Sécurité nationale : l'inquiétante dépendance des pays européens à la technologie américaine

Sécurité nationale et dépendance technologique
La question de la sécurité européenne est au cœur des préoccupations actuelles, notamment en ce qui concerne la dépendance croissante des pays européens vis-à-vis des services de cloud américains. Un rapport récemment publié par le Future of Technology Institute, et relayé par Le Monde, révèle que plus de 75 % des pays européens s'appuient sur des services de cloud provenant des États-Unis pour des fonctions essentielles liées à leur sécurité nationale.
Les risques d'une telle dépendance
Cette situation pose un risque significatif : en cas de tensions accrues avec l'administration américaine, l'accès aux données et aux services à distance pourrait être interrompu. Ce phénomène, souvent désigné dans le jargon comme un « kill switch », pourrait avoir des conséquences catastrophiques pour les systèmes de sécurité nationale.
Une étude révélatrice
Le rapport du Future of Technology Institute souligne que les systèmes de sécurité nationale de 23 des 28 pays étudiés, incluant les États membres de l'UE et le Royaume-Uni, semblent reposer principalement sur des technologies américaines. L'étude s'appuie sur des données publiques issues de sites officiels tels que ceux des ministères de la Défense, ainsi que sur des informations provenant des médias et des registres des marchés publics.
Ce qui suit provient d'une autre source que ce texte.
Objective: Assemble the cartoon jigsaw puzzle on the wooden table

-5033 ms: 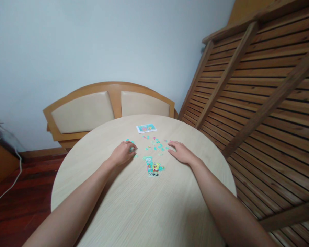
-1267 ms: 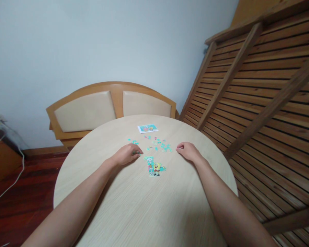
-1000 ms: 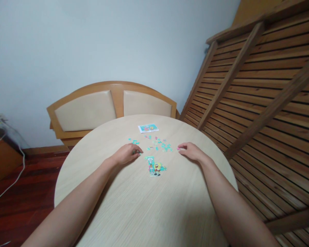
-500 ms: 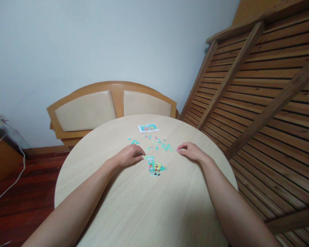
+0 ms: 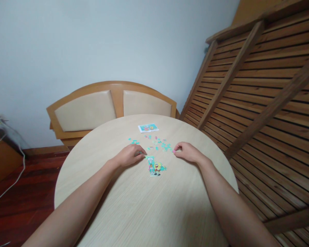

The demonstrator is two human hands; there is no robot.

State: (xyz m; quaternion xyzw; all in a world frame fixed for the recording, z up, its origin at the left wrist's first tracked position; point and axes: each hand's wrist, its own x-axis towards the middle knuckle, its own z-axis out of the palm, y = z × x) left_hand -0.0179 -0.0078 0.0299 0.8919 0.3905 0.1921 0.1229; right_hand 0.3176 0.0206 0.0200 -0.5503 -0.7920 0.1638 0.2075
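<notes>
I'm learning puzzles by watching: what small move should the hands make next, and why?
Probably bring the right hand leftward and nearer, to try its pink piece against the joined section. That hand pinches the piece beside the loose pieces, apart from the section, while the left hand is at the section's upper left corner.

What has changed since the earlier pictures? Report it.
The left hand moved right, to the top-left corner of the joined puzzle section; its grip is unclear. The right hand, open at first, now pinches a pink piece. The joined puzzle section and picture card stayed put.
</notes>
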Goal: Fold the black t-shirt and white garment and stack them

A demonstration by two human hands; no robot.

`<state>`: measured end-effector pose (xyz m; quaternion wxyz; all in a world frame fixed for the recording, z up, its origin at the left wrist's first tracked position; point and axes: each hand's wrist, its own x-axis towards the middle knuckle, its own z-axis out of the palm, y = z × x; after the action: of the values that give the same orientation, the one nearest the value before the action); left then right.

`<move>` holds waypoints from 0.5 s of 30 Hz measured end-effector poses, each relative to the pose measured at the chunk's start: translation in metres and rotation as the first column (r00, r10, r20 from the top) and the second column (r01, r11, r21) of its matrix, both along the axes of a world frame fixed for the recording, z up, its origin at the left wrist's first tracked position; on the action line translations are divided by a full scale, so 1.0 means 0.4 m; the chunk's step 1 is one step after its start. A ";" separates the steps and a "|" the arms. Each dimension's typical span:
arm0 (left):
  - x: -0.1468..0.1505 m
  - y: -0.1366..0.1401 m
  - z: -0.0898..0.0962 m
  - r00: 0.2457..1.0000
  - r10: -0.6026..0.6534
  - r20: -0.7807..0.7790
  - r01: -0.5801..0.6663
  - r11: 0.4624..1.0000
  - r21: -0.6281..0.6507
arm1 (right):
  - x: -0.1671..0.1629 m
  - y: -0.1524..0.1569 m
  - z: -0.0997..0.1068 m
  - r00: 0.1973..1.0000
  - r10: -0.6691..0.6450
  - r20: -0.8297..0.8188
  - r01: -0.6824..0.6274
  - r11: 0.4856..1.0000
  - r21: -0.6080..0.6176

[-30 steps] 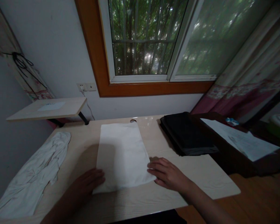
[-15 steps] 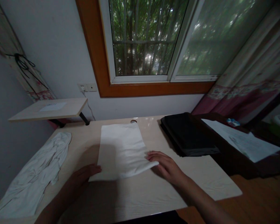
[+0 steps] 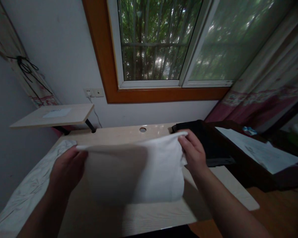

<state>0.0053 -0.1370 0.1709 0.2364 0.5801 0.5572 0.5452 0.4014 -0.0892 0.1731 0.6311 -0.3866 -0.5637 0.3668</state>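
A folded white cloth hangs stretched between my two hands, raised above the table. My left hand is closed on its upper left corner, a little blurred by motion. At the upper right corner my right hand pinches the cloth between thumb and fingers. The cloth's lower edge hangs down and is blurred. Left of my left hand lies a crumpled white fabric, partly covered by my arm. Behind my right hand is a stack of folded black cloth.
The pale wooden table has a round cable hole near its back edge. A small raised shelf with a paper label stands at the back left. On the right, a sheet of paper lies on a dark surface. A window is ahead.
Both hands have lifted the white cloth off the table by its corners. It lay flat before and now hangs between them. The hands have moved farther apart and up.
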 end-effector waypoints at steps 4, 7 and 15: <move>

Les principaux fournisseurs de cloud
- Microsoft
- Amazon
- Oracle
Ces entreprises dominent le marché des services de cloud, et l'étude indique que 16 pays courent un risque élevé face à un potentiel « kill switch » américain. Parmi ces pays, on trouve des puissances militaires majeures comme l'Allemagne, la Pologne et le Royaume-Uni, qui, avec la France, forment le noyau des capacités militaires en Europe.
La situation de la France
La France, bien qu'elle soit également affectée par cette problématique, présente un risque légèrement moindre grâce à la présence de technologies logicielles nationales, telles que celles développées par Thales avec son Thales Nexium Defence Cloud. Cependant, elle est tout de même classée comme ayant un « risque moyen » en raison de son utilisation de technologies américaines.
Une prise de conscience croissante
Face à cette prise de conscience croissante du risque lié au « kill switch », il est à noter que de nombreuses entreprises américaines commencent à proposer des services de cloud dits « souverains ». Ces services visent à protéger les données des utilisateurs des potentielles menaces émanant de l'administration américaine. Toutefois, le Future of Technology Institute souligne que cette étiquette ne résout pas les problèmes sous-jacents de dépendance.
Les enjeux de la souveraineté numérique
En effet, même avec ces solutions de cloud souverain, Washington conserve la capacité d'exiger la remise de données stockées à l'étranger. De plus, des sanctions américaines pourraient entraîner la suspension des mises à jour de maintenance et de sécurité, mettant ainsi en péril la fiabilité de ces services.
Conclusion
Ce rapport souligne l'urgence d'une réflexion stratégique sur l'autonomie technologique des pays européens. La dépendance au cloud américain représente non seulement un défi pour la sécurité nationale, mais aussi pour la souveraineté numérique de l'Europe. Il est impératif que les pays européens envisagent des alternatives viables pour réduire cette dépendance et garantir leur sécurité à long terme.